Zork (later called Zork 1) was released by Infocom in December 1980.
By today’s standards, Zork was exceedingly primitive: an Interactive Fiction game where you typed in your commands and the basic language parsing system responded. There were no graphics, no sound, only a screen of text and a score counter. And yet it became an instant classic in computer gaming because it was one of the first immersive games ever made. You felt like you were entering another world, and acting within it. You are about to be eaten by a grue.
Zork was not the first IF game. It’s actually a rewrite of an earlier games, Colossal Cave Adventure (or just Colossal Cave) from 1976. Will Crowther and Don Woods created Colossal Cave based on their own play of Dungeons and Dragons, and being spelunkers themselves. They helped develop the ARPANET.
Zork wasn’t the only descendant of Colossal Cave. Sierra Online’s Mystery House (1980) took the next step, adding primitive still graphics to IF games. Rogue (1980) was an early dungeon crawler that tried to bring graphics and customizable detail to gaming, leading to games like Wizardry, Ultima and many others that followed. The 1980s were dominated by point-and-click adventures (e.g. “Day Of The Tentacle”, “Deja Vu”) that also game out of IF.
Multi-User Dungeons, or MUDs, were also a descendant. MUDs were the first online multiplayer games played via Telnet. They inspired the Massively Multiplayer Online Role-Playing Games (MMORPGs) that dominate online gaming today.
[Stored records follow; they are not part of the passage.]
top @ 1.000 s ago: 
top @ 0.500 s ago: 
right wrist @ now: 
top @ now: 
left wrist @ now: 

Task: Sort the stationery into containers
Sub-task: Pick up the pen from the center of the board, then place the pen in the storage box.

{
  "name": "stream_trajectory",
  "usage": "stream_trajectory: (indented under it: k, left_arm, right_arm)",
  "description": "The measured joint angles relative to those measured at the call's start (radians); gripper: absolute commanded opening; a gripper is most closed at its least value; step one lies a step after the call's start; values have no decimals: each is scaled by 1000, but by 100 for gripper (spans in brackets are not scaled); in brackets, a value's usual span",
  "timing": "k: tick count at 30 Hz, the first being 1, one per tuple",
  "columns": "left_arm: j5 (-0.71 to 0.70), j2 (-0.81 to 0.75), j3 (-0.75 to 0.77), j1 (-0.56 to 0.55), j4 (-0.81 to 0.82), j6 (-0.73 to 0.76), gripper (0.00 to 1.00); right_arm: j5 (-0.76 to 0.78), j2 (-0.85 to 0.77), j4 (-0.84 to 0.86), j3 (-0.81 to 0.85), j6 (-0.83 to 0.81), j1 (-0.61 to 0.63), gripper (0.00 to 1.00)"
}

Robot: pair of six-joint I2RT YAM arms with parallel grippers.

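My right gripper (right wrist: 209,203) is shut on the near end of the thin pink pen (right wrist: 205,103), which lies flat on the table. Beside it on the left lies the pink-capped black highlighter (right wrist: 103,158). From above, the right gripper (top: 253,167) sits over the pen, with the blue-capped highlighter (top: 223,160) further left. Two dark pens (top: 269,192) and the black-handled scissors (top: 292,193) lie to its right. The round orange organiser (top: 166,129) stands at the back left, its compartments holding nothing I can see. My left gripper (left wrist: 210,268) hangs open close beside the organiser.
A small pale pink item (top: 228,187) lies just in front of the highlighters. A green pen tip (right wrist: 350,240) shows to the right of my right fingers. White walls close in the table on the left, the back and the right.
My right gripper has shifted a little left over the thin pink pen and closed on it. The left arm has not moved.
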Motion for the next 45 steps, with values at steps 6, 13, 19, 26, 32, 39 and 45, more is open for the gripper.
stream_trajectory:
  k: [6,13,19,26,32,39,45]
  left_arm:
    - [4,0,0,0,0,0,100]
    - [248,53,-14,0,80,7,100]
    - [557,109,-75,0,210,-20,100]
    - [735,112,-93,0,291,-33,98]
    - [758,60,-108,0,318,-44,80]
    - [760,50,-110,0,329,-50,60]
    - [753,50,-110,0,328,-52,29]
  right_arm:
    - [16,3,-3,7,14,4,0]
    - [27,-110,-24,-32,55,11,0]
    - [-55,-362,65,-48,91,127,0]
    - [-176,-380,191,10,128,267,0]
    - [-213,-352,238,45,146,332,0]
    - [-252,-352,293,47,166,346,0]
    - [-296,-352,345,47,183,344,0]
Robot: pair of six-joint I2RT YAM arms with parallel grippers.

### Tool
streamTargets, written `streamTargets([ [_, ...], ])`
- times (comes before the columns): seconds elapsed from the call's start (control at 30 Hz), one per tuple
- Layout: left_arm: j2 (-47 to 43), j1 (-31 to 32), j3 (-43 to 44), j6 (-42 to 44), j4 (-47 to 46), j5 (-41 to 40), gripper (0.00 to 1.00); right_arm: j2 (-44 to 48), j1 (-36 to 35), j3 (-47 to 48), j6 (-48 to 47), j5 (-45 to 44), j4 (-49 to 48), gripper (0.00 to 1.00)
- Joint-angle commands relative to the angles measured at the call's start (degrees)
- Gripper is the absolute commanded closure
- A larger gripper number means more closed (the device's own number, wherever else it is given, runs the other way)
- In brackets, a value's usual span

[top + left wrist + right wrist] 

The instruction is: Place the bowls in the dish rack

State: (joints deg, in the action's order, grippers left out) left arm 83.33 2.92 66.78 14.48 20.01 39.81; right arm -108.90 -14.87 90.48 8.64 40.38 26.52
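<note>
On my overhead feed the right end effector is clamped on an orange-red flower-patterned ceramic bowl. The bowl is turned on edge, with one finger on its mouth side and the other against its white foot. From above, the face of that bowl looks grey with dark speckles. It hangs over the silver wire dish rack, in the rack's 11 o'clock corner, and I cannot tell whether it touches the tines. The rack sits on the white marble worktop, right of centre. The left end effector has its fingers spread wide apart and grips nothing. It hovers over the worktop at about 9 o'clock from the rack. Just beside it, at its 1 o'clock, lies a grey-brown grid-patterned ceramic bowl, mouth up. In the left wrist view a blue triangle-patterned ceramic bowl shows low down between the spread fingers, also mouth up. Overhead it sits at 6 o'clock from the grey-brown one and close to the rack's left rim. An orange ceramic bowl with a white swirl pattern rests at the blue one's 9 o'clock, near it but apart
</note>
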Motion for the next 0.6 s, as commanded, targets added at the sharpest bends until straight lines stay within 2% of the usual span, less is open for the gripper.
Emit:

Interactive Fiction may not sell big anymore, but it’s not a dead art form. There are several Interactive Fiction engines and thousands of fan made adventures that work on them. Nearly all are open source and free to download and play.
What is Interactive Fiction? is an introduction to the genre.
The Interactive Fiction Archive is a collection of games and engines.
The Interactive Fiction Database is another collection of games and engines.
The Interactive Fiction Technology Foundation “helps ensure the ongoing maintenance, improvement, and preservation of the tools and services crucial to the creation and distribution of interactive fiction” (sorta like how the W3 sets standards for HTML).
itch.io also has an Interactive Fiction collection to download.
From the MIT Technology Review:
The innovative text adventure game still influences technologists 40 years after its creation.
In 1977, four recent MIT graduates who’d met at MIT’s Laboratory for Computer Science used the lab’s PDP-10 mainframe to develop a computer game that captivated the world. Called Zork, which was a nonsense word then popular on campus, their creation would become one of the most influential computer games in the medium’s half-century-long history.
[. . .]
During its 1980s heyday, commercial versions of Zork released for personal computers sold more than 800,000 copies. Today, unofficial versions of the game can be played online, on smartphones, and on Amazon Echo devices, and Zork is inspiring young technologists well beyond the gaming field.
It’s an impressive legacy for a project described by its developers as a hobby, a lark, and a “good hack.”
Numenaster, whose eyes are up here says
Plugh.
Some Old Programmer says
xyzzy
(from someone who played Adventure (aka Colossal Cave) in the late ’70s on PDP-11 series machines)
Intransitive says
The cheat code for minesweeper on windoze 3.1.
I didn’t neglect it, I was waiting for someone to say it.
Numenaster, whose eyes are up here says
The first “portable” computer I ever saw was something the size of a “portable” sewing machine that Dad brought home from work a few times in the late 70’s. It had Adventure on it, so I was already passing familiar with it when I found it again on the mainframe in the early 80’s.